Records excerpted from a collection
[Start of section]
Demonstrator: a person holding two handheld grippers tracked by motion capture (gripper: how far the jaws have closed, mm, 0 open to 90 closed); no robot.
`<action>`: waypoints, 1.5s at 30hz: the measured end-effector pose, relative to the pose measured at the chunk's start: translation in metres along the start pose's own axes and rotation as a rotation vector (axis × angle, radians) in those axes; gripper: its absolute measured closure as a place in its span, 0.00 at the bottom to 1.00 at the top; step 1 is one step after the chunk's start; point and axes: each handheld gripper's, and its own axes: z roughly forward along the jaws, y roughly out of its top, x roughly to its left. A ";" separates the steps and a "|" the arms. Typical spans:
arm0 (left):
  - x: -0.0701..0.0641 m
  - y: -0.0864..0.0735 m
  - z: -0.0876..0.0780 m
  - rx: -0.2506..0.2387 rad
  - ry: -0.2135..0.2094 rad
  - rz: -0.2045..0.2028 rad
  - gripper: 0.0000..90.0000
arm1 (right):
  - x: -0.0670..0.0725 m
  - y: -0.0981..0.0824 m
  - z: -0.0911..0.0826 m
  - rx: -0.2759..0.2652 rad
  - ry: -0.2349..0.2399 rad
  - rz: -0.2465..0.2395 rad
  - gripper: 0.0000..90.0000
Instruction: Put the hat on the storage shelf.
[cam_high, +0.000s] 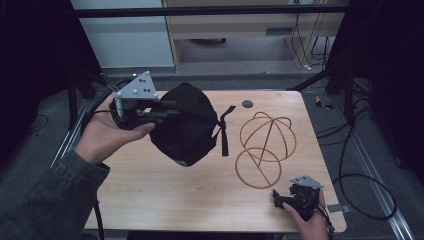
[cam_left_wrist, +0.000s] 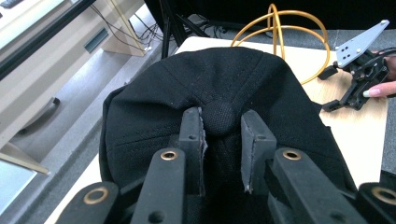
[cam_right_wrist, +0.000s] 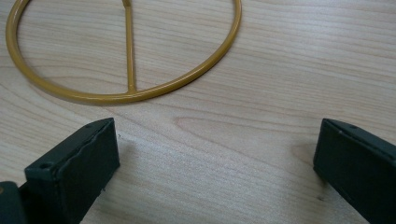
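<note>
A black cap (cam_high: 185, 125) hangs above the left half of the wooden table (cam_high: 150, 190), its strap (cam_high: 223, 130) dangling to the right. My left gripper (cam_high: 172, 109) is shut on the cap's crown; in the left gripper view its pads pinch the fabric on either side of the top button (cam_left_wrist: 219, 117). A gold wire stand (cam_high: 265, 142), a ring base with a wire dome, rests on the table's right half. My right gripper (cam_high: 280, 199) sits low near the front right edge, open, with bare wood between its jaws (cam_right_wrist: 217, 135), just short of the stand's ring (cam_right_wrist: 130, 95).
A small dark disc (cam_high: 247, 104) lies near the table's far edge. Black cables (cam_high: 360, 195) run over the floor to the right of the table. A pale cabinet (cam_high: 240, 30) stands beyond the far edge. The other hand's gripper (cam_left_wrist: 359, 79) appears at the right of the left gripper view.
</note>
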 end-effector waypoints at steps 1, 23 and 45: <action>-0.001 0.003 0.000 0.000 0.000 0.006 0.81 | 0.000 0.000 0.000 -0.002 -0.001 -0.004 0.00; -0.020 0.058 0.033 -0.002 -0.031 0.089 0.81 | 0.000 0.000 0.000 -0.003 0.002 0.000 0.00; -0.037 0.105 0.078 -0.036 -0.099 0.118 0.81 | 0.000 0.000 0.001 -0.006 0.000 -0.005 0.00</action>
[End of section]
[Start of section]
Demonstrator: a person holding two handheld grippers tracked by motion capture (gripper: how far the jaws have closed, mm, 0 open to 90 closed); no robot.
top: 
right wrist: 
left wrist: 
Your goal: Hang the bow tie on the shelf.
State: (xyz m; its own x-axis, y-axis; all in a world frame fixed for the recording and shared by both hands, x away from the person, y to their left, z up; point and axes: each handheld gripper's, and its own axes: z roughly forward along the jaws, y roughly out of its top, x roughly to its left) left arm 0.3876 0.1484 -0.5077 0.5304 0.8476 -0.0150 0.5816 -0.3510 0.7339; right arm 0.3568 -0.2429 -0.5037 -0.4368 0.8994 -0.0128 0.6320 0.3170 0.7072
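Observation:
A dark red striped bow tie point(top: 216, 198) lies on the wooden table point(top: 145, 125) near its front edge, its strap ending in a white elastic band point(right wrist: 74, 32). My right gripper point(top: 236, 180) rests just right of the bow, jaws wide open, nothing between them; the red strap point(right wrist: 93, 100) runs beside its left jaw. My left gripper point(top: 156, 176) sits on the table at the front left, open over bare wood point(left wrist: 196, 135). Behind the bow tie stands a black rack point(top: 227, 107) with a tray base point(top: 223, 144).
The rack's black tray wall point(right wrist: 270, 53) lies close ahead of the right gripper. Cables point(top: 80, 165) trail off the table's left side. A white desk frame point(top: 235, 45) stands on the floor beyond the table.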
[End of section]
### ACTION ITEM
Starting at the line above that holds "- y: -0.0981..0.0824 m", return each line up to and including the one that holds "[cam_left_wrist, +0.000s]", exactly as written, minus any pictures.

### TASK SOLUTION
  - y: -0.0981..0.0824 m
  - z: -0.0911..0.0826 m
  - rx: -0.2759..0.2652 rad
  - ry: -0.2349..0.2399 rad
  - rz: -0.2465..0.2395 rad
  - gripper: 0.0000..90.0000
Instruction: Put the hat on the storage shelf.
[cam_high, +0.000s] 
[cam_left_wrist, +0.000s] 

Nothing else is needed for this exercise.